The wide variation in CCGs’ level of readiness might be explained by any number of local factors and issues encountered while setting up some CCGs. Interestingly, the variation is not related either to CCG size or to levels of deprivation in the local population. Small CCGs performed as well as larger CCGs, and CCGs in more deprived areas performed no worse and, if anything, slightly better than those serving affluent populations.

However, the results do show substantial regional variation. CCGs in the north of England received significantly fewer conditions, and at a lower level of severity. There is a four-fold variation between the median scores for CCGs in each of the NHS Commissioning Board’s four regions. Assuming that the authorisation process was conducted consistently across regions, and that the conditions attached provide a fair measure of CCGs’ level of competence, it appears that CCGs in the south and in the midlands and east have a particularly long way to go.

Median authorisation scores by region

The authorisation process for CCGs has been deliberately different from the equivalent process for foundation trusts – it has been framed more as a part of an ongoing developmental process. How long it will take for those at the end of the distribution to catch up is not clear.

Commissioning support units (CSUs) will play an important part in helping CCGs to overcome capability gaps. Based on the authorisation results, some CSUs will be taking on a bigger task than others. CCGs served by Hertfordshire and Essex CSU, for example, received on average more than 30 times as many conditions (weighted for severity as before) as those served by North of England CSU.

CCG leaders have invested considerable energy in responding to the requirements of the authorisation process. The real challenge, of course, begins now. Later this week we will publish an updated version of our analysis of the ten areas where commissioners can make the biggest impact on the quality and cost of patient care. An important message from this analysis is that success will depend on the strength of collaborative working between commissioners in CCGs, local authorities and the area teams of the NHS Commissioning Board.

In particular, CCGs will need to work closely with area teams to support quality improvement in general practice itself. This is a sensitive issue but one that will need to be grappled with if they are to improve on the outcomes included in the CCG outcomes indicator set.

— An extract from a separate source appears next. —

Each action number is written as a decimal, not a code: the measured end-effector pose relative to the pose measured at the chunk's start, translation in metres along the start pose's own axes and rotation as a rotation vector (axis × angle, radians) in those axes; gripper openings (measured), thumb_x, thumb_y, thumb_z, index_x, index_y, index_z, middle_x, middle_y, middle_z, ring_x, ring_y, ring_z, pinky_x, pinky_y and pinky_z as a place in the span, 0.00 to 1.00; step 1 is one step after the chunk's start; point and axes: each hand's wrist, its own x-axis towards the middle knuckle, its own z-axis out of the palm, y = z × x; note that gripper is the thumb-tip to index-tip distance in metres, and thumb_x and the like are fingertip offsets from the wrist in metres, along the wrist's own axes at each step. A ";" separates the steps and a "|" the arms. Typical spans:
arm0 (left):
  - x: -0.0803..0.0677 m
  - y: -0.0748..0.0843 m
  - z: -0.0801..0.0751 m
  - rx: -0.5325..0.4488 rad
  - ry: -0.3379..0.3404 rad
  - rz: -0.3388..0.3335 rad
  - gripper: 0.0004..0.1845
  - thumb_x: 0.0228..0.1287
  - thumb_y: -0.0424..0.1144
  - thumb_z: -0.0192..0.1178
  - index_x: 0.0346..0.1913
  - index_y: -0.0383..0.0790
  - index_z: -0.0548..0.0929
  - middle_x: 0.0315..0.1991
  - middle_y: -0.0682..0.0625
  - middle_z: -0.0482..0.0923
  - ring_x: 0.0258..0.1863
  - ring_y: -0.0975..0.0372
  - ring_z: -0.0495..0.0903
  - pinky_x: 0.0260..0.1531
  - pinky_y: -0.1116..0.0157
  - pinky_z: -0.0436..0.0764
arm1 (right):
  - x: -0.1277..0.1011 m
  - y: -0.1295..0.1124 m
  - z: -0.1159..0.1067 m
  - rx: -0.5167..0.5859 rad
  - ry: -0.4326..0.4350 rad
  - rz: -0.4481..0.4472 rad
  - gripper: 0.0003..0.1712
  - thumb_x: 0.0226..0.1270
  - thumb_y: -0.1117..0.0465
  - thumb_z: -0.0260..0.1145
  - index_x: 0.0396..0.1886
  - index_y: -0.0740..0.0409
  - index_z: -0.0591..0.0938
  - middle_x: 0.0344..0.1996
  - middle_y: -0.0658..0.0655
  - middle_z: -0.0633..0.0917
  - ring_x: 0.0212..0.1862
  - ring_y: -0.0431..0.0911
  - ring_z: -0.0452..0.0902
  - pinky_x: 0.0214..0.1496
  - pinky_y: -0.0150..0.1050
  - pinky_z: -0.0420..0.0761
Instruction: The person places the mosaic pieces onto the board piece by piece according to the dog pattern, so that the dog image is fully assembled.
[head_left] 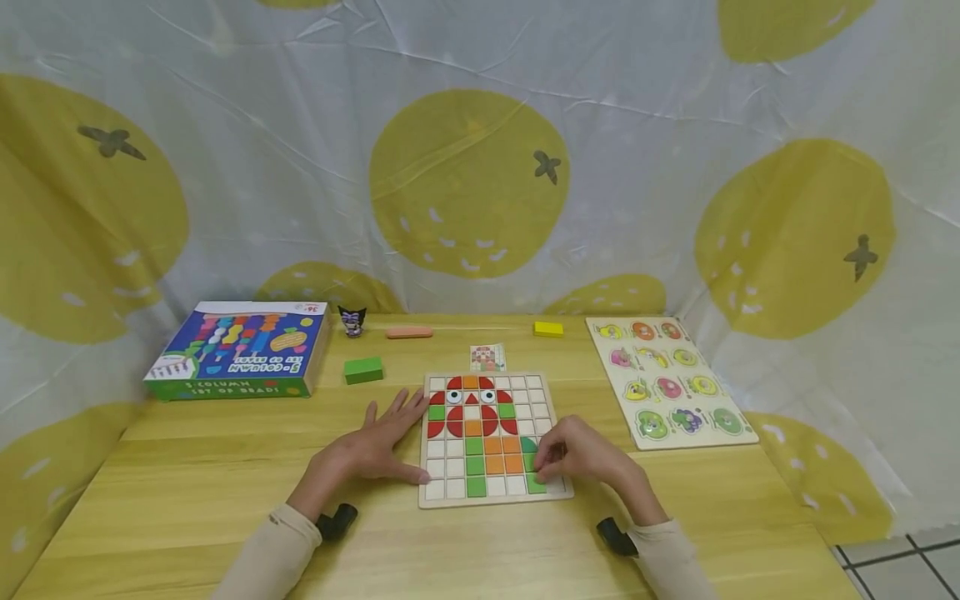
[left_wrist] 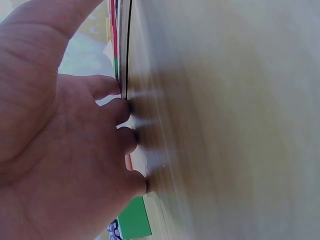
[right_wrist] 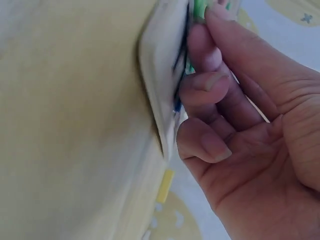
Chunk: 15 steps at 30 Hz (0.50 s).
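Observation:
A square wooden grid board (head_left: 442,490) lies on the table, partly filled with red, orange and green tiles that form a figure with two eyes. My left hand (head_left: 372,446) is spread at its left side, thumb and fingertips touching the edge. In the left wrist view the fingers (left_wrist: 112,111) of that hand rest on the tabletop by the board's side. Over the right columns, my right hand (head_left: 576,452) has curled fingers and pinches a green square tile (head_left: 530,462) at the board's surface. In the right wrist view, the fingertips partly hide the green piece (right_wrist: 199,9).
A small picture card (head_left: 487,357) lies behind the board. Around it are a green block (head_left: 363,370), an orange stick (head_left: 408,332), a yellow block (head_left: 548,329) and a small figurine (head_left: 352,321). A bead-set box (head_left: 240,350) stands left; a fruit puzzle board (head_left: 667,383) lies right.

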 end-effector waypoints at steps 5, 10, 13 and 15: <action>0.000 -0.001 0.002 -0.006 -0.001 0.003 0.65 0.61 0.59 0.79 0.88 0.37 0.49 0.89 0.40 0.37 0.87 0.40 0.30 0.79 0.31 0.26 | -0.004 -0.002 -0.006 -0.017 0.022 -0.008 0.05 0.63 0.67 0.82 0.31 0.54 0.94 0.28 0.45 0.90 0.29 0.35 0.79 0.35 0.30 0.83; -0.005 0.007 -0.001 0.055 0.047 -0.016 0.65 0.62 0.58 0.79 0.88 0.37 0.48 0.89 0.37 0.40 0.87 0.38 0.36 0.81 0.32 0.33 | -0.003 -0.010 -0.009 -0.095 0.156 -0.032 0.05 0.70 0.61 0.79 0.41 0.56 0.93 0.34 0.47 0.91 0.34 0.40 0.81 0.38 0.34 0.84; -0.010 0.024 -0.009 0.125 0.141 -0.017 0.59 0.68 0.54 0.75 0.88 0.36 0.48 0.87 0.33 0.44 0.86 0.35 0.43 0.80 0.29 0.41 | 0.003 -0.021 -0.010 -0.160 0.324 -0.033 0.22 0.72 0.55 0.78 0.59 0.61 0.88 0.52 0.57 0.90 0.50 0.52 0.85 0.49 0.47 0.89; -0.011 0.041 -0.016 0.164 0.226 -0.020 0.54 0.74 0.50 0.71 0.88 0.36 0.48 0.87 0.32 0.46 0.85 0.33 0.46 0.79 0.28 0.46 | 0.011 -0.030 -0.012 -0.203 0.410 -0.018 0.34 0.73 0.51 0.77 0.73 0.60 0.80 0.70 0.63 0.81 0.67 0.60 0.79 0.62 0.59 0.85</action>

A joint research project being conducted by The King’s Fund and Nuffield Trust, due to be published in the summer, will explore the role of CCGs in primary care development, and examine the all-important relationship between CCGs and their member practices. It is the nature of this relationship that will largely determine whether CCGs achieve the widely held goal of being ‘different’ from primary care trusts.

CCGs have yet to prove whether they will succeed where their predecessors have failed. But as they take on their statutory powers, now is a good moment to pause and congratulate the thousands of clinicians and managers involved on the progress they have made so far.